==== The data
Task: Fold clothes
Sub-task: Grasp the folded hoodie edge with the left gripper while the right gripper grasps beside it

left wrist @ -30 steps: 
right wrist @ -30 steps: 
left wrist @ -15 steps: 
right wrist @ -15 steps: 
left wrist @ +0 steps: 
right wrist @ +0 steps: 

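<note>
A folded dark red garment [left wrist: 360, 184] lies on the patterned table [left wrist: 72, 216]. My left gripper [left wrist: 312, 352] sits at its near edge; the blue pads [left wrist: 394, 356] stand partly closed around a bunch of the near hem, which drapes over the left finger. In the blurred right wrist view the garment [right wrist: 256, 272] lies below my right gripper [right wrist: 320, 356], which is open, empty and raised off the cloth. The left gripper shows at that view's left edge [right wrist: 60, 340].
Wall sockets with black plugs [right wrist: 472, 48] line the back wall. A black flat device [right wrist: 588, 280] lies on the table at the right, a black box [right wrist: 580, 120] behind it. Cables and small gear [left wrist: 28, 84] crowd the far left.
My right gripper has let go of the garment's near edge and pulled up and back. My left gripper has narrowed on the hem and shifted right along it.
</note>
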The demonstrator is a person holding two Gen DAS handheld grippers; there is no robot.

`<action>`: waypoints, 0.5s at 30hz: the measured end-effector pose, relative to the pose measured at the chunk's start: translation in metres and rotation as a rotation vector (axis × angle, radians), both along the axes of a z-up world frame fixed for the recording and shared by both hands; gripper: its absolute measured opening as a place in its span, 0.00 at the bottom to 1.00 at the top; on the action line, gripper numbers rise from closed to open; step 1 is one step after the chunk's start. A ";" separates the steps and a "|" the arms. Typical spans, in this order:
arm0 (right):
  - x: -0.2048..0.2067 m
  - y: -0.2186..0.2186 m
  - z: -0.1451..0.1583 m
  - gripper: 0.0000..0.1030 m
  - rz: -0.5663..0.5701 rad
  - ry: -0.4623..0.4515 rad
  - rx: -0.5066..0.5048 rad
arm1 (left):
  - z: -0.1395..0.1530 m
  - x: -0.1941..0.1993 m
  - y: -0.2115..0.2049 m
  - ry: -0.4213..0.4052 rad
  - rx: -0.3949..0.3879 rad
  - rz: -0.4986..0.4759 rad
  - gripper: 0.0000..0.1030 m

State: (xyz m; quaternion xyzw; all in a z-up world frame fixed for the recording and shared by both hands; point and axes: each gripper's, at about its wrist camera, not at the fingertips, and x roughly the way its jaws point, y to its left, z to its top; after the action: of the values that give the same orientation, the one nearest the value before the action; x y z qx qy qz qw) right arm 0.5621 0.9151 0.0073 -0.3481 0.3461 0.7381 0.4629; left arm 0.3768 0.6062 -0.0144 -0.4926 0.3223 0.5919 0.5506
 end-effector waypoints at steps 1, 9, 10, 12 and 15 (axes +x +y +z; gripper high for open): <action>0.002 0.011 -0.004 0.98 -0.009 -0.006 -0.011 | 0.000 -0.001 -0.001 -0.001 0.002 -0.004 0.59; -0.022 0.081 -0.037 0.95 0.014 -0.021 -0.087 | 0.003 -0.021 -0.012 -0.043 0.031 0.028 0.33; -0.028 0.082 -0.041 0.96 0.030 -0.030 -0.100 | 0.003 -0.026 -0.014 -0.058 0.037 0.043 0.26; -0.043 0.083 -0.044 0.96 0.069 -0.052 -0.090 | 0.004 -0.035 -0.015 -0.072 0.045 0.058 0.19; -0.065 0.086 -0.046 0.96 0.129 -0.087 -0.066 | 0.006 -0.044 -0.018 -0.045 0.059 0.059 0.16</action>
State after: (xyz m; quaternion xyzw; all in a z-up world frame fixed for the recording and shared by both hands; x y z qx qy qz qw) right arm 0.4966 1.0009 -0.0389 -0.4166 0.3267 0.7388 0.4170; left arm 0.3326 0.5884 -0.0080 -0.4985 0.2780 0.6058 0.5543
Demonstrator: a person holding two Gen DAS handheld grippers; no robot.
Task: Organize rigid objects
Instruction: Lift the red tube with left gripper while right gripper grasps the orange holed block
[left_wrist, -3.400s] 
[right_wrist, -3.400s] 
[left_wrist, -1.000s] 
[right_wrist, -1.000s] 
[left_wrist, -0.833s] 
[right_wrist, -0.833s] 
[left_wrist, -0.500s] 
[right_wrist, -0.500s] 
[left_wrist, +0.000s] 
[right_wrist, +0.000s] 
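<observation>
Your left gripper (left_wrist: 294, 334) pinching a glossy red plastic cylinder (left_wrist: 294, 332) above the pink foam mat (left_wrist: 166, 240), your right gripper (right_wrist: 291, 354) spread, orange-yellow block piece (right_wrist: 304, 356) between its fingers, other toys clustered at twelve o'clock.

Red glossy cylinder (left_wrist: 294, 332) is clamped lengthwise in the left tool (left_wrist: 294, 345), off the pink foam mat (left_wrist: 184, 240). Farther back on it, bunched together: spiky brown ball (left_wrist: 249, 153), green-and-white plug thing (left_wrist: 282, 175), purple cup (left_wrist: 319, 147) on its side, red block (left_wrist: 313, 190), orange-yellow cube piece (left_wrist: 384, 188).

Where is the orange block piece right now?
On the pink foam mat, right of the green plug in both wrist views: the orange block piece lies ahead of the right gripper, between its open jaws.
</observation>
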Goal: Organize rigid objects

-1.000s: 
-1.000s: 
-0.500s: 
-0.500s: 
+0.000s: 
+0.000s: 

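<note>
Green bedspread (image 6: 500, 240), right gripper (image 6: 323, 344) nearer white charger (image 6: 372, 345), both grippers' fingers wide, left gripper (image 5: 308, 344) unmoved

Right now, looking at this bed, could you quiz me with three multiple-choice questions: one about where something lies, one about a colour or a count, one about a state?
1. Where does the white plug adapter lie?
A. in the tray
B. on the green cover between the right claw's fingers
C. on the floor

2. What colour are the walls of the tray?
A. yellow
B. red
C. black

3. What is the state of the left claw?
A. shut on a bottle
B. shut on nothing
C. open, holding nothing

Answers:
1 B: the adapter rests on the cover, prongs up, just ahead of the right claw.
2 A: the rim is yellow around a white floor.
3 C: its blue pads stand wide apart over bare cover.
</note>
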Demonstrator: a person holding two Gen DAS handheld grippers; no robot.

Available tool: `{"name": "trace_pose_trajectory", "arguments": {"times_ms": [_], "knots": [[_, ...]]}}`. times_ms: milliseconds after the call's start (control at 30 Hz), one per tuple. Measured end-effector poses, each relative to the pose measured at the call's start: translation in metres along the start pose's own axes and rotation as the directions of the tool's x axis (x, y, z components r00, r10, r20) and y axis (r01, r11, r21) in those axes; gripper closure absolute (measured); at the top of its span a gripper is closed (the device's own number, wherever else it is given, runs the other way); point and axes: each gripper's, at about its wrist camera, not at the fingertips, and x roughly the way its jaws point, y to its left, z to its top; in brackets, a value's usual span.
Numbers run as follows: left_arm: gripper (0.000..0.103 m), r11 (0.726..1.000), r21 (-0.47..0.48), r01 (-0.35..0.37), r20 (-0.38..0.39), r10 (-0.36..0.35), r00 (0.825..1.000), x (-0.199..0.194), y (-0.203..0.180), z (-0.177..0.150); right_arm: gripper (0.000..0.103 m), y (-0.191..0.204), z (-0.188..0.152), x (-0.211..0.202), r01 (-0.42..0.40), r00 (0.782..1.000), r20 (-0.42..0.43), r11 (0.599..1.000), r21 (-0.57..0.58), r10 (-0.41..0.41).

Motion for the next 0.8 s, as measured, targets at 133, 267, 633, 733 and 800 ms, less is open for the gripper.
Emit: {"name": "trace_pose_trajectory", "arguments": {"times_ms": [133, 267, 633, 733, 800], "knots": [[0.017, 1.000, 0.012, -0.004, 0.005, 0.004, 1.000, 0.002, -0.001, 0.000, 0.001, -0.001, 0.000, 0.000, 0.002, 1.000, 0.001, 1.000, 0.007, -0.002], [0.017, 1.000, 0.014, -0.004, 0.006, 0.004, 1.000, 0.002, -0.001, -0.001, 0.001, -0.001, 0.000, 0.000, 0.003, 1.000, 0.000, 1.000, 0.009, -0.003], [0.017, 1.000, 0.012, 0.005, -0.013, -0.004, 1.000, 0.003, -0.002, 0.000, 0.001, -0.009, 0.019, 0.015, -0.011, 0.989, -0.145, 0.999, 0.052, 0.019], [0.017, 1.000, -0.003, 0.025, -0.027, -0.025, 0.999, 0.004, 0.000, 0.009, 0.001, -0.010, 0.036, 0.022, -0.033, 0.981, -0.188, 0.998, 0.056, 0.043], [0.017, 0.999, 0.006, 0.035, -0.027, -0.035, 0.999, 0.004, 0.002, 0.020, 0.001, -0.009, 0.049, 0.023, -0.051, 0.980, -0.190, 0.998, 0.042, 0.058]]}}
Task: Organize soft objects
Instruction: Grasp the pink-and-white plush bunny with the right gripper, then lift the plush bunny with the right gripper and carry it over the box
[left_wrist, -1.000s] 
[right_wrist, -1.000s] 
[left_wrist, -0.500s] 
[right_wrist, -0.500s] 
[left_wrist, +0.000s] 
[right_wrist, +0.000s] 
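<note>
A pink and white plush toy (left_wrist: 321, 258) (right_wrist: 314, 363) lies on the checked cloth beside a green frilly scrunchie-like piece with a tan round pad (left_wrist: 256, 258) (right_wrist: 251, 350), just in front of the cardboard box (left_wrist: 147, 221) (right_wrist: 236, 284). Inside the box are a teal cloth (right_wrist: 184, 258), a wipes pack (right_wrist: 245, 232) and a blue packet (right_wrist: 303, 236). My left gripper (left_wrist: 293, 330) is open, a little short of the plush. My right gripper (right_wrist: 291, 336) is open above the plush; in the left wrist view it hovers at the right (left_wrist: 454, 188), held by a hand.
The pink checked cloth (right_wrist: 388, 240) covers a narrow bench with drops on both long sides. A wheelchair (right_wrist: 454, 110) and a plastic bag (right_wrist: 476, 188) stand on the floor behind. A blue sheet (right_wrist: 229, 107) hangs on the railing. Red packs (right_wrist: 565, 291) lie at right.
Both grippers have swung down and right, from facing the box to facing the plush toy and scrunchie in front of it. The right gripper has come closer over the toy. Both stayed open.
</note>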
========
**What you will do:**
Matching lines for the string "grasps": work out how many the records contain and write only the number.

**Answer to this problem:**
2